- **EXERCISE OBJECTIVE**: Exactly the lines starting at the line containing "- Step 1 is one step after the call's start" and ending at the line containing "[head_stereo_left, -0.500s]" are to be written out from the listing below, both included.

======

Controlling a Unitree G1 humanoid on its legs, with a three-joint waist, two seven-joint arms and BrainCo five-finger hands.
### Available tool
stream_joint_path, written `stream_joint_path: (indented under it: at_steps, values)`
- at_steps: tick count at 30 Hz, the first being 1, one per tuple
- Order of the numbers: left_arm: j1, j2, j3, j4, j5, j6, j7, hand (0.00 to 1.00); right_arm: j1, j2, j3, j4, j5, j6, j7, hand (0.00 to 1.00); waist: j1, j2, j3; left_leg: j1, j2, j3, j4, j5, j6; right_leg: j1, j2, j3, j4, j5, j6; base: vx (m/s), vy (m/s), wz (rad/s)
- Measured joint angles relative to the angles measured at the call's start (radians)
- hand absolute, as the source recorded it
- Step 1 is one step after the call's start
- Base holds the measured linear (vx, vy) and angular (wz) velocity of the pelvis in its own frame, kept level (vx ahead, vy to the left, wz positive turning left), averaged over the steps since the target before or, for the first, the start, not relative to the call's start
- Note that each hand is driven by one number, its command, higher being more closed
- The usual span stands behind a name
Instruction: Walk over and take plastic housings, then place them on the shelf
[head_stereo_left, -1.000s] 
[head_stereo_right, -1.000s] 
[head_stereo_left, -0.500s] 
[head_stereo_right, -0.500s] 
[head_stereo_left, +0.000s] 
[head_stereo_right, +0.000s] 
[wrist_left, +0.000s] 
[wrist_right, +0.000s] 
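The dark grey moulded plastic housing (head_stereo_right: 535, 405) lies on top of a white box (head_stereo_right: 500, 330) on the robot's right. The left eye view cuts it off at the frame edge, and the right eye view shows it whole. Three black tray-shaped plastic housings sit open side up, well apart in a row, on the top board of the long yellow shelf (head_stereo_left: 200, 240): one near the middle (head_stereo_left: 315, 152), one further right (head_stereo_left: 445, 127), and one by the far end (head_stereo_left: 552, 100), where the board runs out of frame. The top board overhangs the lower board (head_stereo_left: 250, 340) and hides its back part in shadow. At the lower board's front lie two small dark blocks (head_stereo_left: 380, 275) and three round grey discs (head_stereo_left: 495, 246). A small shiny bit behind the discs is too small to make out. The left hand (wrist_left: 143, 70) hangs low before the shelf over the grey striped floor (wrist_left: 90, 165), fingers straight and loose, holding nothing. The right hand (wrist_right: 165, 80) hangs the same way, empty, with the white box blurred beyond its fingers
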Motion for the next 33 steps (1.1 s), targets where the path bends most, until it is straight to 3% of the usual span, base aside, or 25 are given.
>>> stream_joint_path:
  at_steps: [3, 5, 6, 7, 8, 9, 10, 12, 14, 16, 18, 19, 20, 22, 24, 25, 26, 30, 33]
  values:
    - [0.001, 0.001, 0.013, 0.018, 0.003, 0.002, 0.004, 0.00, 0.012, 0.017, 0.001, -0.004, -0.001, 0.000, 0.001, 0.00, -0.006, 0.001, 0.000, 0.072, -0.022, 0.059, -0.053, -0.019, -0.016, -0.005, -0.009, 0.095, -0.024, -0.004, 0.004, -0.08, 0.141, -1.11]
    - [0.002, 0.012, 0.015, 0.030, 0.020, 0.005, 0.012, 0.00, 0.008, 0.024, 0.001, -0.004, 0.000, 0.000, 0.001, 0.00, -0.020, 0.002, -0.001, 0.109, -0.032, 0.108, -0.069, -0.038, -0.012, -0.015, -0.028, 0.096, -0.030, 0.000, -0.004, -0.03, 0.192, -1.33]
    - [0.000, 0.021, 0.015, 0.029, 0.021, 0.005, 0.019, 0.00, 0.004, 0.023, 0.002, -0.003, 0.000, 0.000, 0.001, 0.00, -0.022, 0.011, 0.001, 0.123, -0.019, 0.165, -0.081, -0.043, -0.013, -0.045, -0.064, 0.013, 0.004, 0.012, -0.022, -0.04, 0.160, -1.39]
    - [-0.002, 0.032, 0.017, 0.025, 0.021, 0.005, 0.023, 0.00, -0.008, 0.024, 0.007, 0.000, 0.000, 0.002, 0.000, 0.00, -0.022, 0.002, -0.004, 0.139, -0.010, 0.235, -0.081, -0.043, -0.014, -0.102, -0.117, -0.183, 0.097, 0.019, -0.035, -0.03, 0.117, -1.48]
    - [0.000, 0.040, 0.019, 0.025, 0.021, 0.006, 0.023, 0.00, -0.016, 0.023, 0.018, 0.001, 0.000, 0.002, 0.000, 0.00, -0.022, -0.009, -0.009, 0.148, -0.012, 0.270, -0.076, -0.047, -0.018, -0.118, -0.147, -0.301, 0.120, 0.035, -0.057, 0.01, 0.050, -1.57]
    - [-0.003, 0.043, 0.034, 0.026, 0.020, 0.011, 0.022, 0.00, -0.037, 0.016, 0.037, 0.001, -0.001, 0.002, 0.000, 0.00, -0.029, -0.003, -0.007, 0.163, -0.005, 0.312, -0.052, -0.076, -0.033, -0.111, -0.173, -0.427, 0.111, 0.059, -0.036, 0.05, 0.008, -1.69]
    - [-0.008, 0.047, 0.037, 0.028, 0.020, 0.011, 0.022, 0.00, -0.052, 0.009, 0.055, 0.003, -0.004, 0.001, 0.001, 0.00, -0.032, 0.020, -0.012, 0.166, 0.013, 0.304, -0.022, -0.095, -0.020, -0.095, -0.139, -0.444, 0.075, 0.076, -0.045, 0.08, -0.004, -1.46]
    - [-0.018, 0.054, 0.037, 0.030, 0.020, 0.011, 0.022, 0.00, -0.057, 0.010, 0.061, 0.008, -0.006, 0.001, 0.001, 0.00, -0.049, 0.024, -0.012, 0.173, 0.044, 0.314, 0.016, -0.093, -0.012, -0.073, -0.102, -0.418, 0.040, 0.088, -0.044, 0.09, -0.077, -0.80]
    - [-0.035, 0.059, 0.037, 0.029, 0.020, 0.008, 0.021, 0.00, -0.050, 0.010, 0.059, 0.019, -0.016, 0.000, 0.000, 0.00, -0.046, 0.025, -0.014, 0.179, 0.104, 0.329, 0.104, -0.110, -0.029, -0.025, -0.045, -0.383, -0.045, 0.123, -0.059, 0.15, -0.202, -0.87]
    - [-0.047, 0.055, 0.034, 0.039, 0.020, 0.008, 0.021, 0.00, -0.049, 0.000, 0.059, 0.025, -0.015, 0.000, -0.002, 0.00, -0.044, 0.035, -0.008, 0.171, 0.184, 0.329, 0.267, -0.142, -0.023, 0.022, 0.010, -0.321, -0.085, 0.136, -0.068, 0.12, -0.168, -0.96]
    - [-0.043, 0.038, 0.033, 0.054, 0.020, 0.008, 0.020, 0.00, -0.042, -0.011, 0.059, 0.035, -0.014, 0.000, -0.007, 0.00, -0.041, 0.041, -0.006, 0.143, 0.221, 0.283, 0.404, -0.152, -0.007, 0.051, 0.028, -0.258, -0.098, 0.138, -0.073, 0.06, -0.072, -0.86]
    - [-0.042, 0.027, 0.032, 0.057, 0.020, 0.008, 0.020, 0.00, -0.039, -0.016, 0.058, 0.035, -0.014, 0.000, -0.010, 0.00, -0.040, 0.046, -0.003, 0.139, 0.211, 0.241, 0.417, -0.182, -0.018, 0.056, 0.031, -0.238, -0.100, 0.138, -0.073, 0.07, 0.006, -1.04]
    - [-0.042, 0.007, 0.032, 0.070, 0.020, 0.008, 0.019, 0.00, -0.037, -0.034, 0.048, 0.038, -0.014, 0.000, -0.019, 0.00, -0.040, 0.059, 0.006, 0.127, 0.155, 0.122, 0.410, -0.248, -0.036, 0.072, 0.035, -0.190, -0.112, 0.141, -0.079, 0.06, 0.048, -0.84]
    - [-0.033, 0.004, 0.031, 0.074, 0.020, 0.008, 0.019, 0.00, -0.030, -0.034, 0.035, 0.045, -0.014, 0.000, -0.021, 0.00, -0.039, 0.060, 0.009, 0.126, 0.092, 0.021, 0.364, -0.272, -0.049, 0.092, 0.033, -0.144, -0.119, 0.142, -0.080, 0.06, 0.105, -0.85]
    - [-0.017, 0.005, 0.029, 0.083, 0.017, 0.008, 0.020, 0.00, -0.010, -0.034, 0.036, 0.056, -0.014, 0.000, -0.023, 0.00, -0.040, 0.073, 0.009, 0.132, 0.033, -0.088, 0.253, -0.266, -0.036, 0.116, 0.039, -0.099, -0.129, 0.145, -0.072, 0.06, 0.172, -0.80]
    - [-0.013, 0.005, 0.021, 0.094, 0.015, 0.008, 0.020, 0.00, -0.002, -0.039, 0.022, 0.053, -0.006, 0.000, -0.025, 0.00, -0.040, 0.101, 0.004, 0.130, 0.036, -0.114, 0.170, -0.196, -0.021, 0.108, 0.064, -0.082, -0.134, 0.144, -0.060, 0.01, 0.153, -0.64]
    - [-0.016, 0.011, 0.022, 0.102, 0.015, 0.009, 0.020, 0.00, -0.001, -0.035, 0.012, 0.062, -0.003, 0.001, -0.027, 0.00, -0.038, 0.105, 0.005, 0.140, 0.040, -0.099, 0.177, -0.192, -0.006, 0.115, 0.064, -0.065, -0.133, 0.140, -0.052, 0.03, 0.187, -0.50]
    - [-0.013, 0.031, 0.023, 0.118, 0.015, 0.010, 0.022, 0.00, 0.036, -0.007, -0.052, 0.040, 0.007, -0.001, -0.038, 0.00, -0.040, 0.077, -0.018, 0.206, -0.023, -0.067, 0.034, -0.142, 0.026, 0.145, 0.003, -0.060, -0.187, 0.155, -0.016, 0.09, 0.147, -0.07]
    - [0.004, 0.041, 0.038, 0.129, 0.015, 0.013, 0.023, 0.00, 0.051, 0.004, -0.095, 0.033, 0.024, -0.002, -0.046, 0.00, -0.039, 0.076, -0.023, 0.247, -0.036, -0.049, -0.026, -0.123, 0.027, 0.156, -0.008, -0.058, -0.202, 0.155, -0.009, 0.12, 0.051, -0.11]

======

- **RESPONSE AREA**:
- Step 1 is one step after the call's start
- Base holds the measured linear (vx, vy) and angular (wz) velocity of the pelvis in its own frame, kept level (vx ahead, vy to the left, wz positive turning left), averaged over the steps since the target before or, for the first, the start, not relative to the call's start
- Note that each hand is driven by one number, its command, higher being more closed
- The usual span stands behind a name
Instruction: Walk over and take plastic housings, then place them on the shelf
[head_stereo_left, -1.000s] 
[head_stereo_right, -1.000s] 
[head_stereo_left, -0.500s] 

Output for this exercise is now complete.